Berlinale:Liebe selbstgemacht

Berlinale: Eine Frage des Überschusses - Greta Gerwig und Ethan Hawke zurren ihre Beziehung fest und den großen Roman ihrer Liebe.

Eine Frage des Überschusses - Greta Gerwig und Ethan Hawke zurren ihre Beziehung fest und den großen Roman ihrer Liebe.

(Foto: Berlinale)

Sie kann auch nüchtern und cool: Greta Gerwig in dem Film "Maggie's Plan" von Rebecca Miller.

Von Fritz Göttler

Greta Gerwig, das unbefangene Nerverl aus den Filmen von Noah Baumbach - sie war "Frances Ha" und "Mistress America" -, kann auch nüchtern und cool. "Maggie's Plan" heißt der Film von Rebecca Miller, in dem sie eine junge Frau spielt, Maggie, die ihr Leben durchaus mit Ordnungssinn gestaltet. Eine Stadtpragmatikerin. Rebecca Millers Vater war der Dramatiker und Marilyn-Ehemann Arthur Miller, sie ist die Frau des obsessiven Schauspielgrüblers Daniel Day-Lewis.
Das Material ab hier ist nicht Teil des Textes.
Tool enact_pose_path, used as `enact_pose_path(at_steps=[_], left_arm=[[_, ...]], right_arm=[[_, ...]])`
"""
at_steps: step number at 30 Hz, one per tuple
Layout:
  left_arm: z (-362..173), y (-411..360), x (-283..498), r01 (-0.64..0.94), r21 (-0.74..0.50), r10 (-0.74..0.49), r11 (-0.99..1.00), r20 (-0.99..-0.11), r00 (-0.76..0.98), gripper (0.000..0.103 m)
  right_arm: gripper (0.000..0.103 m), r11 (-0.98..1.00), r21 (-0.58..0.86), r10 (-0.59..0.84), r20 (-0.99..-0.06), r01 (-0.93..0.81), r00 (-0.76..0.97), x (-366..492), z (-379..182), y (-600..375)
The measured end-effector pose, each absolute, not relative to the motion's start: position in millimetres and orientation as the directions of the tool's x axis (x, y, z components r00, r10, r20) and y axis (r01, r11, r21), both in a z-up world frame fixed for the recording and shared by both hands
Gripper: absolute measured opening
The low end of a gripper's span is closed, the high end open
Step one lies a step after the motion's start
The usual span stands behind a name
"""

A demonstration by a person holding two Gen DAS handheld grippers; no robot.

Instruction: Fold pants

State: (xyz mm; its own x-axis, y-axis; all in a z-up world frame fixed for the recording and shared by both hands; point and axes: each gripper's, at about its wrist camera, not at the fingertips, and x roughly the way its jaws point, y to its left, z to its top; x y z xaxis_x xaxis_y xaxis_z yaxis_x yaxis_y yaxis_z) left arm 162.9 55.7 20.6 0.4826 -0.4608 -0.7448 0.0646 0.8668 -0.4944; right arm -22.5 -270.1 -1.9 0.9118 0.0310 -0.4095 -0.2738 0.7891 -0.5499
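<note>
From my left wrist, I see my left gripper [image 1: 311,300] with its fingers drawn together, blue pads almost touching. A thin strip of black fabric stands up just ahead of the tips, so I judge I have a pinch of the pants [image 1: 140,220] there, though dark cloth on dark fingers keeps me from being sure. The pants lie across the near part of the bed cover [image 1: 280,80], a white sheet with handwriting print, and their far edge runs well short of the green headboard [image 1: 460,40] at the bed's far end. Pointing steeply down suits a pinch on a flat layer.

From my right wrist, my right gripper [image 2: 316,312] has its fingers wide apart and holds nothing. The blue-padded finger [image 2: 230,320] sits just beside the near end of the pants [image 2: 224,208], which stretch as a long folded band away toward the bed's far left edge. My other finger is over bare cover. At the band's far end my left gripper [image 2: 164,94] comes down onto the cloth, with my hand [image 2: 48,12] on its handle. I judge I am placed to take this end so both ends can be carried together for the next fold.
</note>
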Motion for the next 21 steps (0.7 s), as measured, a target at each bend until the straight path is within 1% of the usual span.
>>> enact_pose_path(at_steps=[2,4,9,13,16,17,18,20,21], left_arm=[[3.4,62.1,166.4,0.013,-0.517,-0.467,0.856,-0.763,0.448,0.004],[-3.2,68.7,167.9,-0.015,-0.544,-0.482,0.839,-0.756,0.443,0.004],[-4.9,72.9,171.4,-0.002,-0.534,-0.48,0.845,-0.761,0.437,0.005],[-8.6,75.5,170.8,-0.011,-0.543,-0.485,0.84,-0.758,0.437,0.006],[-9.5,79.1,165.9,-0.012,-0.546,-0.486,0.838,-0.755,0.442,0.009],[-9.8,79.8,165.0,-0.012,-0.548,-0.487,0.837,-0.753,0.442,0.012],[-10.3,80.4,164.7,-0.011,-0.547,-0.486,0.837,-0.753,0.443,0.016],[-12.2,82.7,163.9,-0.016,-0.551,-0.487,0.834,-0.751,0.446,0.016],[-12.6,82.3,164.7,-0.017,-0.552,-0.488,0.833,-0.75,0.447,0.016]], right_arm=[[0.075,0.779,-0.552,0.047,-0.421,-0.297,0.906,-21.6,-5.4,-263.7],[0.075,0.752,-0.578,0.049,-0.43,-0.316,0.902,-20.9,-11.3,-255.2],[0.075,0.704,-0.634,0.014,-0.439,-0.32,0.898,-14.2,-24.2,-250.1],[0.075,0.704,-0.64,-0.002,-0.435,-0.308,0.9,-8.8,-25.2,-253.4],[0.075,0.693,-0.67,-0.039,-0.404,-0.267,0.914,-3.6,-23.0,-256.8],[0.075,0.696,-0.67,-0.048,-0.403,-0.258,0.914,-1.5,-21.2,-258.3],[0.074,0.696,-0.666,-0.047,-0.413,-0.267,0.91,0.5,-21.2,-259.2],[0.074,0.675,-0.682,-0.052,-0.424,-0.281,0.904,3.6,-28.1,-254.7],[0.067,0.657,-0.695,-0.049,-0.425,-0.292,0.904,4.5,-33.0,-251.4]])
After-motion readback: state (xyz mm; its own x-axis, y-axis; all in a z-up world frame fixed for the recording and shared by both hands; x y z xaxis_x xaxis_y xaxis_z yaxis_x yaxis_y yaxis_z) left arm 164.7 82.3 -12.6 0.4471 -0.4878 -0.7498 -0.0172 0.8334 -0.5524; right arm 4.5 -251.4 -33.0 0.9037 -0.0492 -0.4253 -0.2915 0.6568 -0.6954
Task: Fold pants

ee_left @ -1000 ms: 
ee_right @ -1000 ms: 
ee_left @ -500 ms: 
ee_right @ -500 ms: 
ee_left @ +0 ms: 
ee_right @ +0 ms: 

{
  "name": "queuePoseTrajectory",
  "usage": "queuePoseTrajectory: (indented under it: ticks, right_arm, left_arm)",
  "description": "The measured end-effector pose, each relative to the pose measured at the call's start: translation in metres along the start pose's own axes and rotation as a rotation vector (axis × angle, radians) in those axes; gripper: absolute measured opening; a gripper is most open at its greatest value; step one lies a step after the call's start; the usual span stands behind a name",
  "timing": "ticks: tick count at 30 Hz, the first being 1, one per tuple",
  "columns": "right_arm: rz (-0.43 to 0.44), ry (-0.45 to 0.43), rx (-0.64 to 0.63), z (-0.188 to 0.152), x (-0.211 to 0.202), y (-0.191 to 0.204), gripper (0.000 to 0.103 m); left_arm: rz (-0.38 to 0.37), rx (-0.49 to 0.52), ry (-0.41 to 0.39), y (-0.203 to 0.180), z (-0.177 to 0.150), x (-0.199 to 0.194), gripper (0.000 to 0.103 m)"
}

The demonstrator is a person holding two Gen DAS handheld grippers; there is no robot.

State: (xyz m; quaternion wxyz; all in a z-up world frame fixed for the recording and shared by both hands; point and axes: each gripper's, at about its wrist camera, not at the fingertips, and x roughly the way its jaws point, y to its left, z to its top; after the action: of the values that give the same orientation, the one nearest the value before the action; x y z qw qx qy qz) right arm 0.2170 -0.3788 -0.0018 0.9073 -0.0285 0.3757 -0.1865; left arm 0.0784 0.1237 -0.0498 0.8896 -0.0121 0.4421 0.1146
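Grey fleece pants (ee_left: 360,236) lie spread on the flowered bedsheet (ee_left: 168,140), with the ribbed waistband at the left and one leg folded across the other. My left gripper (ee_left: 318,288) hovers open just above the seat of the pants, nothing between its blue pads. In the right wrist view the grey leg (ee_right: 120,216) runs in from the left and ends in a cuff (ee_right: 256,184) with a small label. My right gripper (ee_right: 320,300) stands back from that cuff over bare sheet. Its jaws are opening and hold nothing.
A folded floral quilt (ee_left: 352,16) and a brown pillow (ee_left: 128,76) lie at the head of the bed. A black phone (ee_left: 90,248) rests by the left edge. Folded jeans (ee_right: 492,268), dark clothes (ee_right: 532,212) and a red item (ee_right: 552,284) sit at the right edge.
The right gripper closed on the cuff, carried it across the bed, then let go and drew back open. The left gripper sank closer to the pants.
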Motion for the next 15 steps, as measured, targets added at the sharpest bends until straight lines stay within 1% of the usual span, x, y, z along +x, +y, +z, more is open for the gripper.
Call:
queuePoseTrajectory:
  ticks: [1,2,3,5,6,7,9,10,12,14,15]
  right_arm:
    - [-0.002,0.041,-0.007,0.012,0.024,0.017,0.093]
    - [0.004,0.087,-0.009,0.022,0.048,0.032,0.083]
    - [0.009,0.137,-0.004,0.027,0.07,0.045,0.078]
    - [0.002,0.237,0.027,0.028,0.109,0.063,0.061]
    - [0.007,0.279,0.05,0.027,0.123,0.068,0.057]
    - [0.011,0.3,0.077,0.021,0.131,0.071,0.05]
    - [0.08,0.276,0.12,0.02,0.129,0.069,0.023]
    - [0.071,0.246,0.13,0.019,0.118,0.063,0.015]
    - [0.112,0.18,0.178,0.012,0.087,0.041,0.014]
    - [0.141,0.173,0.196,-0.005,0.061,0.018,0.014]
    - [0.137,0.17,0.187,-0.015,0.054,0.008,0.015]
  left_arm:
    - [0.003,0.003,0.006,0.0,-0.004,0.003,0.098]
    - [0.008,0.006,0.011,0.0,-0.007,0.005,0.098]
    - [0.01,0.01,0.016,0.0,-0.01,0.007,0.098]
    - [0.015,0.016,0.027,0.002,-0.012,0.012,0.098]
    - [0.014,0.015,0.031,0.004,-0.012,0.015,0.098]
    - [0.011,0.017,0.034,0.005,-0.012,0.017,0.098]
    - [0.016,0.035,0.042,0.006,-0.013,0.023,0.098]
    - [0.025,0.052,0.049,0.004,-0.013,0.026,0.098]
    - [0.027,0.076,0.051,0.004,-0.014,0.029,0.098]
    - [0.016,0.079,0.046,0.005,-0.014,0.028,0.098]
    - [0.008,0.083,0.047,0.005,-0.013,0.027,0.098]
"Maggie's Plan" ist ein vibrierender kleiner Film, der voriges Jahr auf dem Festival in Toronto begeistert aufgenommen wurde, auf der Berlinale läuft er in der Reihe Panorama, die seit vielen Jahren, zusammen mit dem Internationalen Forum des Jungen Films, dem strengen, manchmal eher bemühten Wettbewerb ein wenig auf die Sprünge hilft, sich denkbar eigentümlichen, sehr oft sogenannten queeren und daher immer auch politischen Themen widmet. Dieses Jahr stehen unter anderem "Don't Blink - Robert Frank" von Laura Israel, "Remainder" von Omer Fast, "Tras el cristal/Glass Cage" von Agustí Villaronga oder "While the Women Are Sleeping" von Wayne Wang auf dem Programm.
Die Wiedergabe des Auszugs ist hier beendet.